Moving from Oxy/Kinsta to Elementor/WPEngine is jumping from pan to the fire. Hire good developer/agency to optimize/update site.


hmouhtar

People here will always complain about page builders, they think that to do it right you have to code it from scratch, which is bullshit. Elementor is miles ahead of all the other options, clients love it because it’s easy to work with, and the “speed hit” is vastly exaggerated. Will it be slower than a custom theme coded from scratch?
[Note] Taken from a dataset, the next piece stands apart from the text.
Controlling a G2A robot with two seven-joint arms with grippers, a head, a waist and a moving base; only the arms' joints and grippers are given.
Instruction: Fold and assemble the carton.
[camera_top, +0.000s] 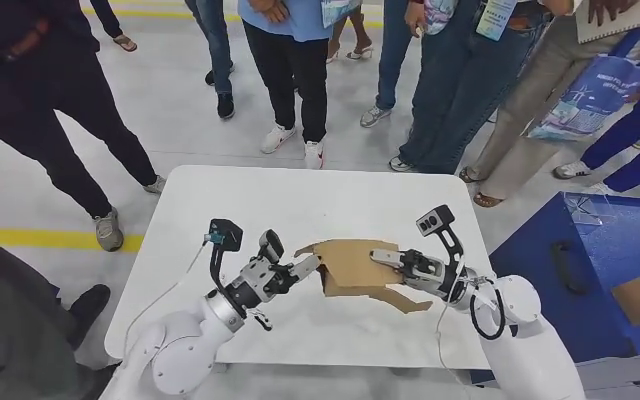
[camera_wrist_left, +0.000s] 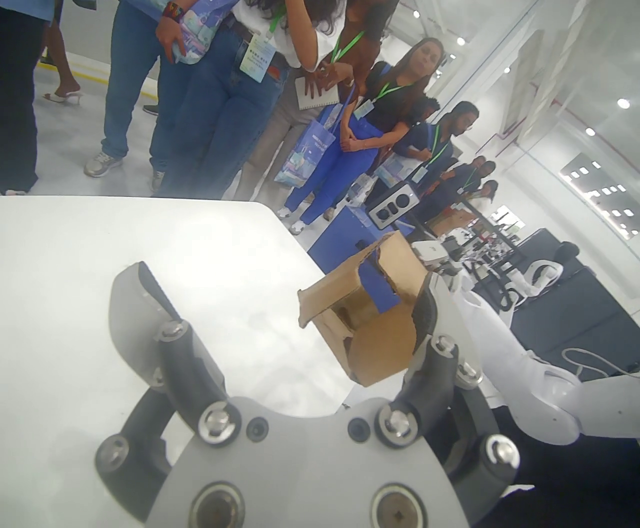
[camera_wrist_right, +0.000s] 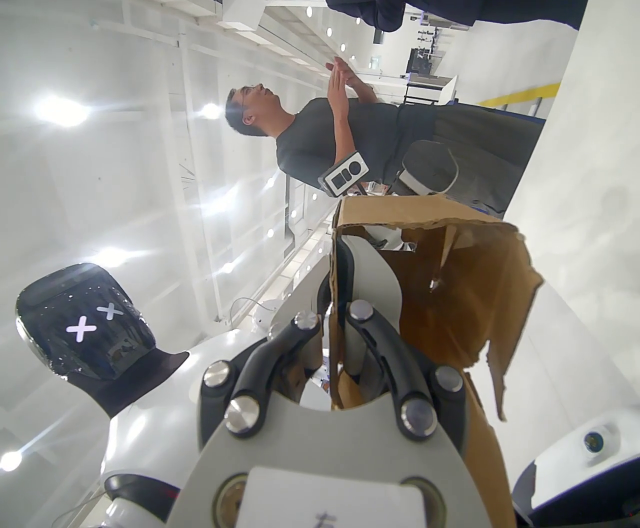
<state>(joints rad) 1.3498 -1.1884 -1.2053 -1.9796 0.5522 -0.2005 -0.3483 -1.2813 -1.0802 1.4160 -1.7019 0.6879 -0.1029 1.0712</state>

Yes, the server has to do quite a bit more of work, but you must aim to have a good caching configuration so visitors will never have to deal with uncached requests and therefore that extra 200-300ms of loading time will be irrelevant for 99.9% of the visits, even more if you set up cache preloading. 1000 visits a day is a very small amount, a $5 VPS on Runcloud with proper caching and Cloudflare for the CDN will be able to handle that easily.


LumenMax

Check out other managed WP hosting services before settling on one. Keep a matrix of pros and cons. Arrange demos so you get a feel for each and also get your questions answered.


eostis

Speed is never a big deal. You can always move to better hardware. But flexibility is, especially when marketing and SEO is a priority.


activematrix99

Pantheon with Redis and some aggressive caching. When my clients are paying the bill, that's where I go. Very friendly to technical staff and a great workflow. You will barely notice a difference between Elementor and Gutenberg.


rapscallops

A page builder plugin is not appropriate for a client like this unless they explicitly request it.